- _Task details_: Everything from the line containing "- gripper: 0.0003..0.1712" through the line containing "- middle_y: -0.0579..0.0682" in the listing below should be copied exactly, and nothing more.

*** Begin section ***

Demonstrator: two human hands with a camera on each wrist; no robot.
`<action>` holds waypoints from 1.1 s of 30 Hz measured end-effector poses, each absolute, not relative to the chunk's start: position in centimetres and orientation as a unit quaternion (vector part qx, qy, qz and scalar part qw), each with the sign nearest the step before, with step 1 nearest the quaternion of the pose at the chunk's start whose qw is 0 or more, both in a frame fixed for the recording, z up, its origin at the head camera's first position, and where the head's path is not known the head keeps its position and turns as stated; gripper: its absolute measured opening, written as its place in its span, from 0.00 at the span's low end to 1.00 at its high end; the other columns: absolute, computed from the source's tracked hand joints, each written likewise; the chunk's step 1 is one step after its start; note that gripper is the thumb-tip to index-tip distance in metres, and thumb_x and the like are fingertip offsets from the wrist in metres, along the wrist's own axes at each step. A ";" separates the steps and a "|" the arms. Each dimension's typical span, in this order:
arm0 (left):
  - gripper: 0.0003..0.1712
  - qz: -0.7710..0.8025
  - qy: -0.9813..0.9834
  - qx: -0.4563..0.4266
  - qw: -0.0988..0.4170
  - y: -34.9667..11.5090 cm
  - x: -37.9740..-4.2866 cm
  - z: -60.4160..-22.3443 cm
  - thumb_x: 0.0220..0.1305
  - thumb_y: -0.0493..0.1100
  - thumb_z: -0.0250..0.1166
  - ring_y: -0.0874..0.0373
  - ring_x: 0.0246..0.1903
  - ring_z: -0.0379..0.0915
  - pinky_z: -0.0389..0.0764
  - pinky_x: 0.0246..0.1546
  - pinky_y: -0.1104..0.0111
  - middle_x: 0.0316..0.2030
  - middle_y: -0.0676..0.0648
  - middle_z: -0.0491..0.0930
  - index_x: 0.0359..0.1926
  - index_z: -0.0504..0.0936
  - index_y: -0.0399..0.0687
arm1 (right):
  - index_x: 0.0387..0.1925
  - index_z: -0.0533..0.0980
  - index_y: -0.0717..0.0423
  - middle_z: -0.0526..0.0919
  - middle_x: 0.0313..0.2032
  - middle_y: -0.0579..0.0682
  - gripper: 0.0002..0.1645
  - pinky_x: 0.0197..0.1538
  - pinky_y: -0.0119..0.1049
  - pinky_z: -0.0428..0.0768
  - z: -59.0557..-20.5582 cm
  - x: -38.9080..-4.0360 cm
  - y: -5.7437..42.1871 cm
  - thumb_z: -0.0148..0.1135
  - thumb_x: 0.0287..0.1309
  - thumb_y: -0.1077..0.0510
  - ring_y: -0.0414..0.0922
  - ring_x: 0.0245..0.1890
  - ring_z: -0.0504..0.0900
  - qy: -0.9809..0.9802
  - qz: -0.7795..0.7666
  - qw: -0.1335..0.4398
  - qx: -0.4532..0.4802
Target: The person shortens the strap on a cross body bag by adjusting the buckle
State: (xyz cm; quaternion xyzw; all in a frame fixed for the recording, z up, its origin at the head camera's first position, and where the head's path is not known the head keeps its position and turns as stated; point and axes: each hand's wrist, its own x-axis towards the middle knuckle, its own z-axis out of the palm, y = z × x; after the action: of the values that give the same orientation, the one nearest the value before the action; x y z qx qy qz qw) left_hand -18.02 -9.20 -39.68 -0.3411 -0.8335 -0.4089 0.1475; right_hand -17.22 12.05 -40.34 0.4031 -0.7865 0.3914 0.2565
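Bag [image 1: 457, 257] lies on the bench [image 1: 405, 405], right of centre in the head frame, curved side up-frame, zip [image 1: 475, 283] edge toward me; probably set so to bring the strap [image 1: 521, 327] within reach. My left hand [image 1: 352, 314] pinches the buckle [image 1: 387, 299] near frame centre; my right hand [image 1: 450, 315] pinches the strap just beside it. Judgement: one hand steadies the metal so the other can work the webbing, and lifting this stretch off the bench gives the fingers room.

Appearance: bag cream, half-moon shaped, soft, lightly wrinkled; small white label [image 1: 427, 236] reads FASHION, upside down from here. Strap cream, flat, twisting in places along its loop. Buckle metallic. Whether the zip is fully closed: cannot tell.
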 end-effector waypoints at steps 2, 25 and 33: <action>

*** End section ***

- _Output of the task_:
  - gripper: 0.0003..0.1712
  - qz: -0.7710..0.8025
  - qy: -0.9813..0.9834
  - qx: -0.4563..0.4266
  - qw: -0.0988..0.4170
  - y: -34.9667..11.5090 cm
  - x: -37.9740..-4.2866 cm
  - z: -60.4160..-22.3443 cm
  - thumb_x: 0.0220..0.1305
  - thumb_y: -0.0493..0.1100
  - thumb_z: -0.0250..0.1166
  - ring_y: -0.0874..0.0373
  - ring_x: 0.0246..0.1903
  - ring_z: -0.0379..0.0915
  - pinky_z: -0.0389..0.0764
  - pinky_x: 0.0246..0.1546
  - pinky_y: -0.1104..0.0111
  - middle_x: 0.0316..0.2030
  - middle_y: -0.0676..0.0648
  - middle_z: -0.0491..0.0930
  - index_x: 0.0359..0.1926
  - index_z: -0.0504..0.0936
  - index_y: -0.0399..0.0687
arm1 (right):
  - index_x: 0.0387..0.1925
  - index_z: -0.0533..0.0980
  - index_y: -0.0717..0.0423
  - middle_z: -0.0526..0.0919
  - middle_x: 0.0313..0.2032
  - middle_y: -0.0579..0.0682

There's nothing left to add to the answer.